Una tempesta di sabbia che avvolge tutto di giallo, il vento che solleva polvere e detriti e, sullo sfondo, il rumore dei bombardamenti. È questo lo scenario in cui si svolge la vita quotidiana nella Striscia di Gaza. A raccontarlo al Sir è padre Gabriel Romanelli, parroco della chiesa della Sacra Famiglia, l’unica parrocchia cattolica della Striscia, dove la comunità continua a vivere tra preghiera, scuola e gesti di aiuto e di solidarietà. “Abbiamo avuto in questi ultimissimi giorni una tempesta di sabbia impressionante – racconta il sacerdote –. Qui in Medio Oriente non è un fenomeno rarissimo, ma ogni volta ci ricorda la fragilità delle nostre condizioni”.

(Foto G. Romanelli)
Il vento forte, spiega padre Romanelli, “ha sollevato una grande quantità di polvere, colorando il cielo di giallo e rendendo difficile lo svolgimento delle attività quotidiane per la popolazione che vive in rifugi di fortuna, come tende e baracche, esposti alle intemperie avendo come riparo semplici teloni, tavole di legno e pezzi di plastica. All’improvviso – ricorda – si è alzato un vento fortissimo, il cielo è diventato giallo e la sabbia è entrata ovunque. In parrocchia abbiamo dovuto chiudere in anticipo la scuola e sospendere l’oratorio e le attività del gruppo Santa Anna. Molti luoghi, anche se in cemento, non hanno più finestre a causa delle esplosioni. Quasi tutta la scuola e anche la chiesa sono senza vetri e la sabbia entra comunque dappertutto. Abbiamo pulito ma siamo di nuovo completamente coperti di sabbia: negli occhi, nella bocca, ovunque. Speriamo che tutto questo finisca presto: che finisca la guerra e che passi anche la tempesta di sabbia.
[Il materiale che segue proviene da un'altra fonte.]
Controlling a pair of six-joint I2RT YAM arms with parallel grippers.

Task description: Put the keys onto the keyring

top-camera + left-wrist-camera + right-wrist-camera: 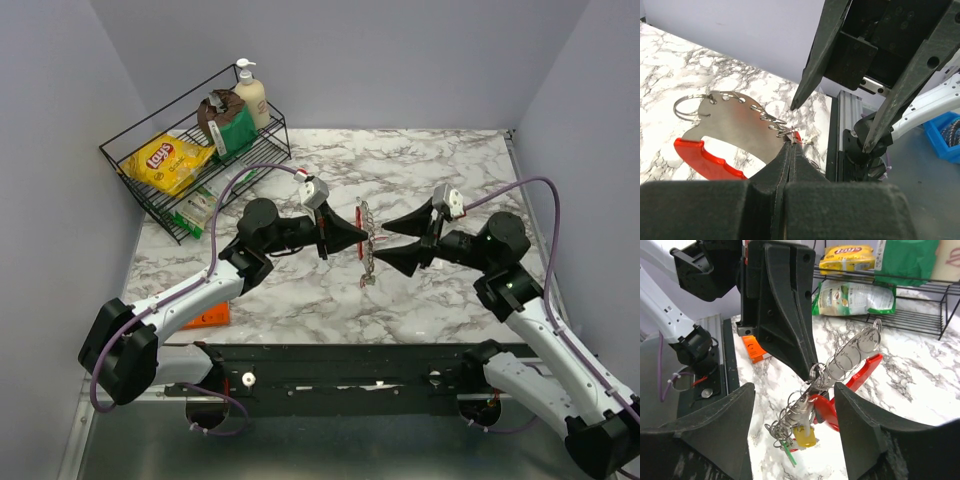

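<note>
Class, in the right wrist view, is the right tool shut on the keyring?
No: the right tool stands wide open, not gripping the keyring.

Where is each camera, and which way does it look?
Top external: above and behind, looking down at the marble table; the left arm and right arm show.
Left wrist: on the left arm, facing the right arm; the shut left fingers pinch the keyring.
Right wrist: on the right arm, facing the wire rack; the open right fingers frame it.
Shared: both wrist views show the keyring.
</note>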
Forse la pioggia potrebbe aiutare a deporre la polvere, anche se negli ultimi tempi la pioggia porta con sé molti detriti e rifiuti e può favorire infezioni. Vedremo. Noi non possiamo fare altro che affidarci a Dio”. Come sempre, in questo contesto, il pensiero va soprattutto alle persone più vulnerabili.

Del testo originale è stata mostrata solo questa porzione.